Fantastic talk from Neil Bacon on iWantGreatCare. Convinced me about the benefits of transparent feedback #GATASM15

— Thomas Heaton (@tomheaton88) June 17, 2015

Excellence

Yet barely had Neil sat down before Dr Adrian Plunkett was up on the stage with another great idea for our practice; excellence reporting. His opening observations clearly resonated strongly with the audience as he described how our system was very strongly focused on criticism, blame and negativity. The language of management had developed to reflect this with incident reporting becoming a verb (‘I’m going to IR1 you!’) and barely a clinical disagreement going by without a reference to clinical incidence reporting. His question was whether this was the best way to create a workforce that provided great care to patients?
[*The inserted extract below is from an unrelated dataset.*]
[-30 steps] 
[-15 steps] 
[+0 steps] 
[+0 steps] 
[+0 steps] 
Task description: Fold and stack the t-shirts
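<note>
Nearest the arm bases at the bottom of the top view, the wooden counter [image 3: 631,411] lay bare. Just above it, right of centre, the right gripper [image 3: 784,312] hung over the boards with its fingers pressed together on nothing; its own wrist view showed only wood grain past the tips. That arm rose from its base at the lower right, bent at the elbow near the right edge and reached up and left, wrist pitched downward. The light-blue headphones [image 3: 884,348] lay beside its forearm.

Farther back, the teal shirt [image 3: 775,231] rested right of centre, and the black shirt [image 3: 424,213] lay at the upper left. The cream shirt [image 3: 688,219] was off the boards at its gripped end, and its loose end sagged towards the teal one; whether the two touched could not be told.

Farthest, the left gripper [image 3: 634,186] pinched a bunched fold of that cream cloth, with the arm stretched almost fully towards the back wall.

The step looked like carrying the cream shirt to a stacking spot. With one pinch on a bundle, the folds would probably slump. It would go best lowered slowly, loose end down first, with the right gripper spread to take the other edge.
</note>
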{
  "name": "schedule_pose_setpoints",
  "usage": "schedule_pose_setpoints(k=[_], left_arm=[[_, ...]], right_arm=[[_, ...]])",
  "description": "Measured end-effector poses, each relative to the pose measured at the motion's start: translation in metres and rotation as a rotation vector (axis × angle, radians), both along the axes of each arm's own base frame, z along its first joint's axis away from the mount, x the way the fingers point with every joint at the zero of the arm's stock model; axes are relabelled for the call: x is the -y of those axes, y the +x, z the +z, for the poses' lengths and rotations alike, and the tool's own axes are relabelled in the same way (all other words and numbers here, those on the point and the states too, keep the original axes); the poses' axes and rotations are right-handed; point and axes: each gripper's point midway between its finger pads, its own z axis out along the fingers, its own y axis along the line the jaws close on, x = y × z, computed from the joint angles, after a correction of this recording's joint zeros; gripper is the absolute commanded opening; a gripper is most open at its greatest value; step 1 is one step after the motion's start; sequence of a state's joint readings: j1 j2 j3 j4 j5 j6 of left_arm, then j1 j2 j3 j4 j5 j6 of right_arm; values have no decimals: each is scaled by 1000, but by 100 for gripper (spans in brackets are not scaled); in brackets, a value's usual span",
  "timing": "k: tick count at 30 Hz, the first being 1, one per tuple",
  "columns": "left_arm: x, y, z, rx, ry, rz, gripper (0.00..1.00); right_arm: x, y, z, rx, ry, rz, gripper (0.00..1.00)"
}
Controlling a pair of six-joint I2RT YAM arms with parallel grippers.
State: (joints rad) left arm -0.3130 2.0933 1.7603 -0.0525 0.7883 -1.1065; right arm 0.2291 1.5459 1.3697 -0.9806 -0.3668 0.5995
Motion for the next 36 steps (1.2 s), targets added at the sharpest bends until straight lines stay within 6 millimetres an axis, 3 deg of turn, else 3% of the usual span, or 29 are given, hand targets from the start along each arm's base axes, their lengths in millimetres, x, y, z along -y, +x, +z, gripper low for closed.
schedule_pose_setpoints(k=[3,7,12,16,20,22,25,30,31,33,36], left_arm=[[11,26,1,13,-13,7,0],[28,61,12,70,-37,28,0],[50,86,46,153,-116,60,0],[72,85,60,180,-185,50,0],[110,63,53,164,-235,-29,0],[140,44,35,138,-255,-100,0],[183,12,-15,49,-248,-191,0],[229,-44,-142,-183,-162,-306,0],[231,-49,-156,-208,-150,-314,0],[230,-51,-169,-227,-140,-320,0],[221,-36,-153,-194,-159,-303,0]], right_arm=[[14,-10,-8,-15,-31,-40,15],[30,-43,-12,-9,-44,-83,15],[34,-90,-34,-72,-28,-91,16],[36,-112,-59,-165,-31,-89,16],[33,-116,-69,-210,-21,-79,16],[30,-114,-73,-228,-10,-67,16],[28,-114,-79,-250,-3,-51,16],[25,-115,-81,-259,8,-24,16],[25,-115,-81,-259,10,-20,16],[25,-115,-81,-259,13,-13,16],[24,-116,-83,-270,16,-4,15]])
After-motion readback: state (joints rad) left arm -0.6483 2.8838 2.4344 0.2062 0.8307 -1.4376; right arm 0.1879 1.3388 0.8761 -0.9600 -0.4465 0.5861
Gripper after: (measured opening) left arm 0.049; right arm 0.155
This seemed such an obvious truth and yet his description of the excellence reporting system he had introduced at his trust was an example of ‘why haven’t we thought of that?’. Many of the ideas echoed those that Neil Bacon talked about just previously in the sense that we seem to accept not receiving positive feedback as the norm. I do appreciate that our assessment processes have an increasing focus on demonstrating evidence of excellence, but it remains small and quiet compared to the components looking at ‘negative behaviour’. This isn’t to say that these aspects aren’t important, but that you don’t provide great care simply by targeting negative activity. 

Changing incident reporting to excellence reporting. 'Root cause of awesomeness' #GATASM15

— Thomas Heaton (@tomheaton88) June 17, 2015
Earlier on that day there had been another top talk from Jim Corcoran, clinical director of peri-operative care at the fantastically performing Salford Royal Hospital. His talk on management was really fascinating for its insight into the problems with being a successful manager in today’s NHS. As he alluded to in his intro there is still an ‘us and them’ relationship between managers and doctors, that many clinicians feel that they would be ‘selling out’ if they went over to the dark side of management, and that such positions are inherently unstable posts (the average CEO’s term is 2 ½ years). This may explain why many of us still feel that barrier between our clinical work and that of management, which is unfortunate. I myself have particularly enjoyed the leadership and management talks I have attended, and Jim again highlighted the many benefits to having clinician engagement and indeed leadership in hospital and departmental management. Perhaps the key point was that you have to be engaged to push through the change that you want and that you see needs to happen from your time on the front line. His general point was that we should be aiming for excellence as an institution and aiming to deliver the very best service to our patients, and management is as vital to this as is doing our own personal job well. A few recommended reads that he made look very interesting and will certainly be crossing my path soon: 

If Disney Ran Your Hospital – Fred Lee

Wilful Blindness – Margaret Heffernan

Metacognition

Adrian Plunkett was back the next day giving an introduction to metacognition. This is an area I already have a strong interest in and Adrian really demonstrated how important this ‘thinking about thinking’ is in our daily practice. He provided a quick run through of the basics of ‘Dual Process Theory’; the theory that we have a super quick, automatic, unconscious, and effortless way of thinking (System 1) and a slower, conscious, highly demanding mode (System 2). We use system 1 the majority of the time for obvious reasons (it’s easier) and, though it’s pretty good for most things, it is essentially just pattern recognition. As such it will lead to problems because of the complexity of medicine and life in general (Pattern: 20ml syringe of straw coloured fluid = thiopentone….or cefuroxime?). Basically, as clinicians we are in an environment where problems with our system 1 have a potential to cause significant harm, and probably even more so as anaesthetists. It would follow that a decent understanding of our natural biases and cognitive flaws is vital for minimising harm. The increased training in ‘human factors’ is a testament to this and a vital part of implementing all this ‘amateur psychology’ in something actually useful. That being said I do find reading about this topic fascinating and there are few books that were recommended on the topic that I have also found fascinating.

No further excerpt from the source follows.